What you are asked to do: In the copy, include all of the listing exactly and none of its pictures.

Data section:
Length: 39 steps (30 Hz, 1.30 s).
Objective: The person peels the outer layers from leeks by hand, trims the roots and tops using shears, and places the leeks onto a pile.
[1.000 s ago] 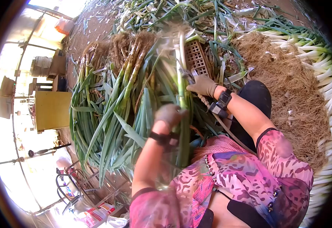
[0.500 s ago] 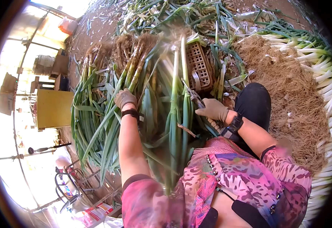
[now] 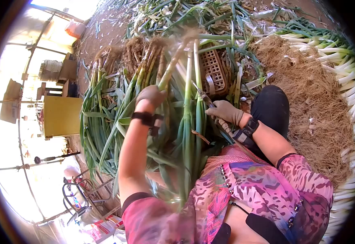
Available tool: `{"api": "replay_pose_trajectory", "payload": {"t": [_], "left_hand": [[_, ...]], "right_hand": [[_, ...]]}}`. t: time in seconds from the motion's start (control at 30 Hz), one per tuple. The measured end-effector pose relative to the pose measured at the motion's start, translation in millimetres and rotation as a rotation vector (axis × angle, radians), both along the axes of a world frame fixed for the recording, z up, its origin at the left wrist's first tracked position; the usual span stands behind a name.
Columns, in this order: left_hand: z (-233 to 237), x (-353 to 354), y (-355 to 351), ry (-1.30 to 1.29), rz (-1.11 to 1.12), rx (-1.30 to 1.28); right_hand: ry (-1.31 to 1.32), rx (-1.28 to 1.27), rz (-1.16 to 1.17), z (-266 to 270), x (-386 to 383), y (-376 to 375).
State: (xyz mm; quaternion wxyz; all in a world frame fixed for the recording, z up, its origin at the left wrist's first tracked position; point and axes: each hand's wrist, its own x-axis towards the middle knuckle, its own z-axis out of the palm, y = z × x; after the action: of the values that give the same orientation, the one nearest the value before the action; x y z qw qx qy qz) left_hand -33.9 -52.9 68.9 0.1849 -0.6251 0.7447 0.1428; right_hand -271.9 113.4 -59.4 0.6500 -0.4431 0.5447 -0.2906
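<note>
My left hand (image 3: 151,96), in a tan glove, is closed round an unpeeled leek (image 3: 171,70), its root end tilted up and to the right, blurred by motion. My gloved right hand (image 3: 227,112) grips an air gun (image 3: 203,96) with a thin nozzle pointing up and left. Between my hands, leeks with pale, clean stems (image 3: 187,95) lie lengthwise, their green leaves reaching towards my body. To the left is a heap of unpeeled leeks (image 3: 100,103) with brown roots and dry skins.
A brown plastic crate (image 3: 215,67) stands ahead of my right hand. Leaf scraps (image 3: 173,18) cover the far ground. Along my right lies a long row of cleaned leeks (image 3: 350,91), roots (image 3: 307,110) inward. A yellow panel (image 3: 62,117) and a metal frame (image 3: 86,189) are at left.
My left hand has moved right and up from the heap, bringing a leek with it. My right hand has shifted slightly, and the nozzle now shows more clearly.
</note>
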Motion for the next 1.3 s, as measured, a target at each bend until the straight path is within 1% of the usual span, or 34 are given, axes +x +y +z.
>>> {"api": "replay_pose_trajectory", "payload": {"t": [0.03, 0.1, 0.17, 0.2, 0.23, 0.3, 0.37, 0.4, 0.47, 0.5, 0.53, 0.57, 0.6, 0.63, 0.67, 0.7, 0.73, 0.77, 0.83, 0.87, 0.93, 1.0, 1.03, 1.07, 1.1, 1.13, 1.23, 1.27, 1.3], "left_hand": [[-5, -18, -2, -0.083, 0.040, -0.005], [-40, -28, -19, -0.043, 0.119, 0.091], [-73, -30, -19, -0.307, -0.489, 0.194], [-124, -13, -27, -0.114, -0.320, 0.231], [-152, -2, -29, 0.078, -0.145, 0.270], [-134, -7, 8, 0.223, -0.039, 0.251], [-98, -12, 41, 0.391, 0.205, 0.311], [-107, -3, 46, 0.451, 0.250, 0.292], [-140, 21, 46, 0.570, 0.344, 0.252], [-145, 27, 48, 0.620, 0.364, 0.224], [-149, 32, 49, 0.672, 0.382, 0.195], [-154, 34, 48, 0.725, 0.395, 0.165], [-139, 26, 48, 0.506, 0.349, 0.115], [-125, 15, 52, 0.402, 0.252, 0.036], [-110, 3, 57, 0.295, 0.155, -0.042], [-93, -10, 62, 0.187, 0.056, -0.118], [-68, -26, 64, 0.090, 0.038, -0.052], [-62, -35, 65, 0.076, 0.002, 0.005], [-59, -49, 66, 0.050, -0.064, 0.114], [-70, -51, 66, 0.014, -0.032, 0.103], [-69, -44, 61, -0.071, -0.227, 0.215], [-100, -21, 49, 0.257, 0.055, 0.296], [-108, -12, 46, 0.453, 0.127, 0.374], [-115, 0, 45, 0.555, 0.164, 0.433], [-95, -1, 48, 0.657, 0.202, 0.486], [-90, 2, 48, 0.671, 0.195, 0.486], [-88, 10, 51, 0.729, 0.192, 0.523], [-92, 14, 53, 0.759, 0.204, 0.551], [-96, 17, 54, 0.791, 0.217, 0.579]], "right_hand": [[-0.086, 0.073, -0.037, 4, 0, 0], [-0.062, 0.048, 0.019, 10, -3, 5], [-0.055, 0.031, 0.064, 22, -6, 16], [-0.060, 0.026, 0.082, 39, -6, 27], [-0.066, 0.024, 0.102, 53, -6, 38], [0.007, 0.012, 0.147, 59, -11, 52], [0.083, 0.035, 0.185, 55, -14, 63], [0.144, -0.078, 0.192, 51, -14, 67], [0.264, -0.307, 0.205, 33, -10, 73], [0.321, -0.416, 0.210, 39, -6, 74], [0.217, -0.169, 0.189, 51, -8, 72], [0.194, -0.086, 0.177, 49, -8, 66], [0.172, -0.004, 0.162, 46, -8, 61], [0.148, 0.078, 0.149, 44, -6, 57], [0.164, 0.040, 0.173, 53, -6, 58], [0.205, -0.049, 0.172, 47, -3, 58], [0.248, -0.135, 0.170, 37, -1, 60], [0.294, -0.221, 0.169, 32, 0, 61], [0.296, -0.133, 0.136, 31, -1, 56], [0.294, -0.090, 0.123, 31, -1, 55], [0.285, -0.166, 0.180, 40, 3, 54], [0.322, -0.186, 0.183, 43, 3, 48], [0.344, -0.355, 0.075, 34, 6, 41], [0.251, -0.217, 0.071, 27, 3, 32], [0.158, -0.084, 0.068, 37, 2, 19], [0.115, 0.001, 0.048, 56, 1, 11], [0.178, -0.114, 0.074, 57, 7, 3], [0.216, -0.133, 0.139, 61, 5, 10], [0.334, -0.292, 0.171, 55, 9, 15]]}}
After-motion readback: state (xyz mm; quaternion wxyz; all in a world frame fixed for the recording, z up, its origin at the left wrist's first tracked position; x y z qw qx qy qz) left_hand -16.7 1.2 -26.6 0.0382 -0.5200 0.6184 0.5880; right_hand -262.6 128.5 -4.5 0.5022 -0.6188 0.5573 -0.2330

Solution:
Length: 39 steps (30 Hz, 1.30 s).
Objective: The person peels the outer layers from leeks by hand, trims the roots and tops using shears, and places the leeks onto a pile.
[1.000 s ago] 
[0.500 s ago] 
[now] 
Available tool: `{"api": "replay_pose_trajectory", "payload": {"t": [_], "left_hand": [[_, ...]], "right_hand": [[_, ...]]}}`. t: time in seconds from the motion's start (control at 30 Hz), one per tuple. The measured end-effector pose relative to the pose measured at the motion's start, translation in millimetres and rotation as a rotation vector (axis × angle, radians), both along the axes of a world frame fixed for the recording, z up, its origin at the left wrist's first tracked position; the usual span stands behind a name.
Columns, in this order: left_hand: z (-233 to 237), x (-353 to 354), y (-355 to 351), ry (-1.30 to 1.29), rz (-1.11 to 1.12), rx (-1.30 to 1.28); right_hand: ry (-1.31 to 1.32), rx (-1.28 to 1.27), rz (-1.16 to 1.17), z (-266 to 270), x (-386 to 383), y (-376 to 375).
State: (xyz mm; quaternion wxyz; all in a world frame fixed for the recording, z up, its origin at the left wrist's first tracked position; point and axes: each hand's wrist, its own x-axis towards the middle knuckle, its own z-axis out of the palm, y = z × x; after the action: of the values that give the same orientation, the one nearest the value before the action; x y z qw qx qy qz) left_hand -33.9 -52.9 68.9 0.1849 -0.6251 0.7447 0.1428; right_hand -271.9 113.4 -59.4 0.6500 -0.4431 0.5447 -0.2906
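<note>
My left hand (image 3: 151,96), in a tan glove, is closed round an unpeeled leek (image 3: 171,70), its root end tilted up and to the right, blurred by motion. My gloved right hand (image 3: 227,112) grips an air gun (image 3: 203,96) with a thin nozzle pointing up and left. Between my hands, leeks with pale, clean stems (image 3: 187,95) lie lengthwise, their green leaves reaching towards my body. To the left is a heap of unpeeled leeks (image 3: 100,103) with brown roots and dry skins.
A brown plastic crate (image 3: 215,67) stands ahead of my right hand. Leaf scraps (image 3: 173,18) cover the far ground. Along my right lies a long row of cleaned leeks (image 3: 350,91), roots (image 3: 307,110) inward. A yellow panel (image 3: 62,117) and a metal frame (image 3: 86,189) are at left.
My left hand has moved right and up from the heap, bringing a leek with it. My right hand has shifted slightly, and the nozzle now shows more clearly.
</note>
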Motion for the next 1.3 s, as measured, a target at each bend until the straight path is within 1% of the usual span, or 34 are given, axes +x +y +z.
>>> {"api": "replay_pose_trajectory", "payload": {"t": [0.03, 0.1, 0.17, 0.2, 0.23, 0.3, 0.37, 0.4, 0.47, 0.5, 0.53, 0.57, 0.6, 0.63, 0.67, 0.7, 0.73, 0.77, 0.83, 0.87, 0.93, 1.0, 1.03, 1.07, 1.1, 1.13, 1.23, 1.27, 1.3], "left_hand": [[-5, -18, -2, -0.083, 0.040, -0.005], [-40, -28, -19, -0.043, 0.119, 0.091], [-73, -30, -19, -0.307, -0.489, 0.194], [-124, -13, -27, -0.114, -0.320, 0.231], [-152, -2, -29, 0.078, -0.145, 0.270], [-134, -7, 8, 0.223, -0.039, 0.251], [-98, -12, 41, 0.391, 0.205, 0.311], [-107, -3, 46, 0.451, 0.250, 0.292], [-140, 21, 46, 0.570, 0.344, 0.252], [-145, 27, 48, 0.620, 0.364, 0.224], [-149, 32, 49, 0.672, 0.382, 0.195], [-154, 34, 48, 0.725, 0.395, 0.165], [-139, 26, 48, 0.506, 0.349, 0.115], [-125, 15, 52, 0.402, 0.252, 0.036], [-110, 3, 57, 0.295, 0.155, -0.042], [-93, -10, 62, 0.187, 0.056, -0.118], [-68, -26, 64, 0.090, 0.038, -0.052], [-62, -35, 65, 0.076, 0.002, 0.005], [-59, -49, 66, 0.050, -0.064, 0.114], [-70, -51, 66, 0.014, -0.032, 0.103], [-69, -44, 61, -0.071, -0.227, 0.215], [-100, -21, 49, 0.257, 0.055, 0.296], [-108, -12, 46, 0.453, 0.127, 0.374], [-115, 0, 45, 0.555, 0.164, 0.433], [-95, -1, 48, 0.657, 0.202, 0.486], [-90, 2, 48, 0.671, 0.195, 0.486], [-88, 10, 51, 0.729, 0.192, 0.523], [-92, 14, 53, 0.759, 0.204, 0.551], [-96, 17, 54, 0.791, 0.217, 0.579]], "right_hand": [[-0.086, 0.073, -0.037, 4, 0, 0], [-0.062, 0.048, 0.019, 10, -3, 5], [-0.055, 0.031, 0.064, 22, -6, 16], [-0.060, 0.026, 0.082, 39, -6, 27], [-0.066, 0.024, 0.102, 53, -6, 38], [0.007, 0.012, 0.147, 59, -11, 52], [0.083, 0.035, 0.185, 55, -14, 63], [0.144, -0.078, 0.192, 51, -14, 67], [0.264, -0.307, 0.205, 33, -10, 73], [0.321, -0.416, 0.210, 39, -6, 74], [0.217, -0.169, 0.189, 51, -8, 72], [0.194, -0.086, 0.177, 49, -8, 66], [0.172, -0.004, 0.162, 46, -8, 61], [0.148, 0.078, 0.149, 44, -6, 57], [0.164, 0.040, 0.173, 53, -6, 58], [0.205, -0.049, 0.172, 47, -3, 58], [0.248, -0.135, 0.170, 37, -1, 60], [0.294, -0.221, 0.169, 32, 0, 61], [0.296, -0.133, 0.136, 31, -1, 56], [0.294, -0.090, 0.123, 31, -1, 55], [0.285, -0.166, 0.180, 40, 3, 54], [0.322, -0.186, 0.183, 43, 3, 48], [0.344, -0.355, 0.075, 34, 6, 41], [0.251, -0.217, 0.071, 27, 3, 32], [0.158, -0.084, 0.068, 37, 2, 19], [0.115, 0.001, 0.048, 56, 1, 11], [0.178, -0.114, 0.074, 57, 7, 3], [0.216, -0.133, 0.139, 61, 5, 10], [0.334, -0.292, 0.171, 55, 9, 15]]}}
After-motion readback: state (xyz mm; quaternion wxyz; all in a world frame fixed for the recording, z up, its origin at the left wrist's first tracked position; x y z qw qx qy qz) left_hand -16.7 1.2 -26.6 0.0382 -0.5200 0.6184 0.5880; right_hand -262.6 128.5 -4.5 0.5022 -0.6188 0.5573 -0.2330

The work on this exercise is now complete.